Every line of the material should be output exactly as written.

# # # # #

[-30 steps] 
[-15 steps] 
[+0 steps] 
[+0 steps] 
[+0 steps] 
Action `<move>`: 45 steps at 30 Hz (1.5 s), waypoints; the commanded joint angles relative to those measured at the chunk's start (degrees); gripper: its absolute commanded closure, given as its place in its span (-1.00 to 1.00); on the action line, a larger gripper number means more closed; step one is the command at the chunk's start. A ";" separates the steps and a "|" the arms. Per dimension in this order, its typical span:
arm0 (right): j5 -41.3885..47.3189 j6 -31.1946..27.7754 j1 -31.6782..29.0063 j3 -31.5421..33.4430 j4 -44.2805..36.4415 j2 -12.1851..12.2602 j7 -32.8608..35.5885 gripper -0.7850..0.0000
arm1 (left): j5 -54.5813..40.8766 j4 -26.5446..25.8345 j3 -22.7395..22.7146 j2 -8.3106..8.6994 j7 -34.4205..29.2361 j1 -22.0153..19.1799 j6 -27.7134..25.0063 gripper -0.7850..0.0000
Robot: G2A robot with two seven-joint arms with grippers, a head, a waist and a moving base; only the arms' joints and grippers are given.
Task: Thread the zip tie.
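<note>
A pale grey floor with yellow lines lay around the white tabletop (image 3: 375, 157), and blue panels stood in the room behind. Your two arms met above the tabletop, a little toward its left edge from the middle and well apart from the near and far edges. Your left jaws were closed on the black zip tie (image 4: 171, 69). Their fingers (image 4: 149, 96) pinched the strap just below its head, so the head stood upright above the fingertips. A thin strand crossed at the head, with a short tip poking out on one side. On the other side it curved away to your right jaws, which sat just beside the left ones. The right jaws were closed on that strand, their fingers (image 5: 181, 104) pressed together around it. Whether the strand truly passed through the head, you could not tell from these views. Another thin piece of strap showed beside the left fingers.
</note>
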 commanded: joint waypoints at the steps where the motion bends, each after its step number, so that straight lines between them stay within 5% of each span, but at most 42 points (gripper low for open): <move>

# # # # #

◆ **YOUR SOLUTION**
[-30 steps] 
[-15 steps] 
[+0 steps] 
[+0 steps] 
[+0 steps] 
Action `<move>`: 45 steps at 30 Hz (1.5 s), waypoints; the commanded joint angles relative to those measured at the chunk's start (degrees); gripper: its absolute commanded closure, given as its place in its span (-1.00 to 1.00); on the action line, a larger gripper number means more closed; step one is the command at the chunk's start. A ";" separates the steps and a "|" the arms. Per dimension in this order, its typical span:
arm0 (right): j5 -41.3885..47.3189 j6 -31.1946..27.7754 j1 -31.6782..29.0063 j3 -31.5421..33.4430 j4 -44.2805..36.4415 j2 -12.1851..12.2602 j7 -32.8608..35.5885 gripper -0.7850..0.0000
arm1 (left): j5 -54.5813..40.8766 j4 -26.5446..25.8345 j3 -22.7395..22.7146 j2 -8.3106..8.6994 j7 -34.4205..29.2361 j1 -22.0153..19.1799 j6 -27.7134..25.0063 gripper -0.7850..0.0000
Robot: G2A robot with two seven-joint arms with grippers, a head, a waist and a moving base; only the arms' joints and grippers are given.
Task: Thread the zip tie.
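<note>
A pale grey floor with yellow lines lay around the white tabletop (image 3: 375, 157), and blue panels stood in the room behind. Your two arms met above the tabletop, a little toward its left edge from the middle and well apart from the near and far edges. Your left jaws were closed on the black zip tie (image 4: 171, 69). Their fingers (image 4: 149, 96) pinched the strap just below its head, so the head stood upright above the fingertips. A thin strand crossed at the head, with a short tip poking out on one side. On the other side it curved away to your right jaws, which sat just beside the left ones. The right jaws were closed on that strand, their fingers (image 5: 181, 104) pressed together around it. Whether the strand truly passed through the head, you could not tell from these views. Another thin piece of strap showed beside the left fingers.
</note>
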 commanded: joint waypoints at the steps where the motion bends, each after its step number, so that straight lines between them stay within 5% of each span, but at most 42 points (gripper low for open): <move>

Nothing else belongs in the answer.